## REQUIRED WORK
Throughout the listing below, show every line in which "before" occurs.

## DATA LISTING
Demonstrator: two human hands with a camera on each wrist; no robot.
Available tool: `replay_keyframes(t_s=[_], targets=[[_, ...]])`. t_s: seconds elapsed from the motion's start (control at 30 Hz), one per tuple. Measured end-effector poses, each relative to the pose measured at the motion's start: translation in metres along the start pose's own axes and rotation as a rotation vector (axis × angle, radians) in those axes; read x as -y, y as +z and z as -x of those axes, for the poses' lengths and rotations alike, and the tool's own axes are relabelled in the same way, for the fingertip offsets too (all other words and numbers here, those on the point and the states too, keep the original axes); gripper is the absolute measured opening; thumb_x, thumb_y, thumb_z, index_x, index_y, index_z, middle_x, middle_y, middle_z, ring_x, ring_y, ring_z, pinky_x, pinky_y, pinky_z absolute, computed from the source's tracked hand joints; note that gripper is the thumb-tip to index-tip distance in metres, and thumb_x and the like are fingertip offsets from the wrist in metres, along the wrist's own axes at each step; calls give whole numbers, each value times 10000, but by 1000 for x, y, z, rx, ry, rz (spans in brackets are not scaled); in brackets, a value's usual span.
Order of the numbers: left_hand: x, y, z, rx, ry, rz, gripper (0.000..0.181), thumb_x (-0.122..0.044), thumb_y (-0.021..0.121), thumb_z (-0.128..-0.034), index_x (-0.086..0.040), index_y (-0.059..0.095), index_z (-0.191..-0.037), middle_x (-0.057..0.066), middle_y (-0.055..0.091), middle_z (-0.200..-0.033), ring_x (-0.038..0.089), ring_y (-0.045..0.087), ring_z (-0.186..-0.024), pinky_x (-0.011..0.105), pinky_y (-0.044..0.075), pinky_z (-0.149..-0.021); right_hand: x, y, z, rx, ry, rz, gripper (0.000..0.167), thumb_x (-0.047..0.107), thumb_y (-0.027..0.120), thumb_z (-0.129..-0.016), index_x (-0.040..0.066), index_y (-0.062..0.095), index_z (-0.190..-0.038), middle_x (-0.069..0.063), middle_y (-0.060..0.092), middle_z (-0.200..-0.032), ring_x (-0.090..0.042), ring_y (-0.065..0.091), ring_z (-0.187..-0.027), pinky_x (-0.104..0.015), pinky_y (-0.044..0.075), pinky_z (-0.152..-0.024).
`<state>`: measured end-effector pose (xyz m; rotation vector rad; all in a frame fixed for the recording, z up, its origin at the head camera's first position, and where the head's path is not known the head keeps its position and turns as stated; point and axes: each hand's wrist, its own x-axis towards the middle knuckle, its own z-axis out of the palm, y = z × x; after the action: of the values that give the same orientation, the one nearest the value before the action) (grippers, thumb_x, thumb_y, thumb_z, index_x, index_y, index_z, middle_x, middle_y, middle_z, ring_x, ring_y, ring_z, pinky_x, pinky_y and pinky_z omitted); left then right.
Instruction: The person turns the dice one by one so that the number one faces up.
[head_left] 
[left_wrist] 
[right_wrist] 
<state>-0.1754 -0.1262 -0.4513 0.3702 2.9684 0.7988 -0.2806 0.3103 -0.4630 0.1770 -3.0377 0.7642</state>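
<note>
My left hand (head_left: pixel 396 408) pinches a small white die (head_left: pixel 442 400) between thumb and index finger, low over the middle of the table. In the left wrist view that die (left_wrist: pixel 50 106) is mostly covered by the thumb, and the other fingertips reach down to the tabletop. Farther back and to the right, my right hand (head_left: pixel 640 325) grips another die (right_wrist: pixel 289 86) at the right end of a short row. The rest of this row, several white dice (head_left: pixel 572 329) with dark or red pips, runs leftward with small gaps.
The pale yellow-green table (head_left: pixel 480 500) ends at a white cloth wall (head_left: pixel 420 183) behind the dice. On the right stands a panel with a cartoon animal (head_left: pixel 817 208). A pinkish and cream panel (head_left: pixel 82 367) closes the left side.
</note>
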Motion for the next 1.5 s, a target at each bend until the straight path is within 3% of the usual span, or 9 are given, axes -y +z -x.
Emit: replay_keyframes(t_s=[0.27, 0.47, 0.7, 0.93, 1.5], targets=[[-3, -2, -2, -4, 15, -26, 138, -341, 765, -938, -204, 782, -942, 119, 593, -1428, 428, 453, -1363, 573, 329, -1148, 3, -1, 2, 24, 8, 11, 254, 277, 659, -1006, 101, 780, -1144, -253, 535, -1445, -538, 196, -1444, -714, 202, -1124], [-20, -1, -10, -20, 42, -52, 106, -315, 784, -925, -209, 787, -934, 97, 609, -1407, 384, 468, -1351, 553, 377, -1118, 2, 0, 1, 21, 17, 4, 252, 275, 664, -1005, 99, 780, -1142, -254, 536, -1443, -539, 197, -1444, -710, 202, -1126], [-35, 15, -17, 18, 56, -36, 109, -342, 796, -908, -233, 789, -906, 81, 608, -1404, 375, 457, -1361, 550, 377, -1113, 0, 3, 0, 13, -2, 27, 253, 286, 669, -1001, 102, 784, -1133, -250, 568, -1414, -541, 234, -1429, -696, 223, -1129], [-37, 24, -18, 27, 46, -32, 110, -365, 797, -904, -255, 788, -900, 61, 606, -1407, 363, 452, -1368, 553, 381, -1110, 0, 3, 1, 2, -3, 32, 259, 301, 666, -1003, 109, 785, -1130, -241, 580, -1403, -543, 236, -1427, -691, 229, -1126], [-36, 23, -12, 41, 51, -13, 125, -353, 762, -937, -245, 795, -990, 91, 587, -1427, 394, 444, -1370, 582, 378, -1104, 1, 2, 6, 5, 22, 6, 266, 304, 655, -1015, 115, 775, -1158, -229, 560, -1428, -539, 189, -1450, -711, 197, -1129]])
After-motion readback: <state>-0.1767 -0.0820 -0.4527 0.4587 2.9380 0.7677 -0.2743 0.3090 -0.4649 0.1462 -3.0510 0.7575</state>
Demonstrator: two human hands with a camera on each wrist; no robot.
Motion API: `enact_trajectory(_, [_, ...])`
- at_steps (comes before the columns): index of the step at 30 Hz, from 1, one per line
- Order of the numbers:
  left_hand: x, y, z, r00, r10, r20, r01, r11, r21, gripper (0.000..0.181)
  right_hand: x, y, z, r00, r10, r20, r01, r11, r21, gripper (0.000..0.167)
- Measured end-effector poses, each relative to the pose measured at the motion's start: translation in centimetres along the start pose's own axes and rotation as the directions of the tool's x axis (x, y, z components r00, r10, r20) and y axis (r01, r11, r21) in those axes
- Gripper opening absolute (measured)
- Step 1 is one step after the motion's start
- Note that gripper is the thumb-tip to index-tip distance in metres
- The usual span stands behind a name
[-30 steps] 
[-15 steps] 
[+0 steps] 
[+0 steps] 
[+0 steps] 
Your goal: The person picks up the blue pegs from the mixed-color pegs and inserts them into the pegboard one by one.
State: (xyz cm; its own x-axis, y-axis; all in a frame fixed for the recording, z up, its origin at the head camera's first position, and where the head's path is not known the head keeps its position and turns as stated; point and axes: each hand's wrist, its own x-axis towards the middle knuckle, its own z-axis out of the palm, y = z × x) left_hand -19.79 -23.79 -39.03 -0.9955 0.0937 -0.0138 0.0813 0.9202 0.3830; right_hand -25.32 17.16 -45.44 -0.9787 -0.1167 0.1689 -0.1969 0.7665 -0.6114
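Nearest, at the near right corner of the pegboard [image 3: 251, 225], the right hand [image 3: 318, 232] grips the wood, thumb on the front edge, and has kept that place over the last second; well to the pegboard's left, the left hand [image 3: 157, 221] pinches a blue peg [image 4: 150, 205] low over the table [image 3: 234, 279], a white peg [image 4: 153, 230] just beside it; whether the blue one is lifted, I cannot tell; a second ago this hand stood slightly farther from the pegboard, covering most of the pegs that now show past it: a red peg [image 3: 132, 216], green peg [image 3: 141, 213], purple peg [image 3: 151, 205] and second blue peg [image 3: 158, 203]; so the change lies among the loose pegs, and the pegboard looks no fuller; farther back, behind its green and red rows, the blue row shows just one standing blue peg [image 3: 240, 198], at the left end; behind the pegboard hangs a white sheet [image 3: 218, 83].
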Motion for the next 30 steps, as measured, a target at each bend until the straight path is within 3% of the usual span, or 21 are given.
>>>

## YOUR SOLUTION
`<state>`: measured end-effector pose (xyz m; rotation vector rad; all in a frame fixed for the recording, z up, its origin at the head camera's first position, and where the head's path is not known the head keeps its position and turns as stated; point and axes: each hand's wrist, its own x-axis towards the middle knuckle, its own z-axis out of the palm, y = z × x; after the action: of the values that give the same orientation, the one nearest the value before the action) (grippers, thumb_x, thumb_y, thumb_z, index_x, index_y, index_z, middle_x, middle_y, middle_z, ring_x, ring_y, ring_z, pinky_x, pinky_y and pinky_z omitted); left then right.
- at_steps (comes before the columns): index of the step at 30 Hz, from 1, one per line

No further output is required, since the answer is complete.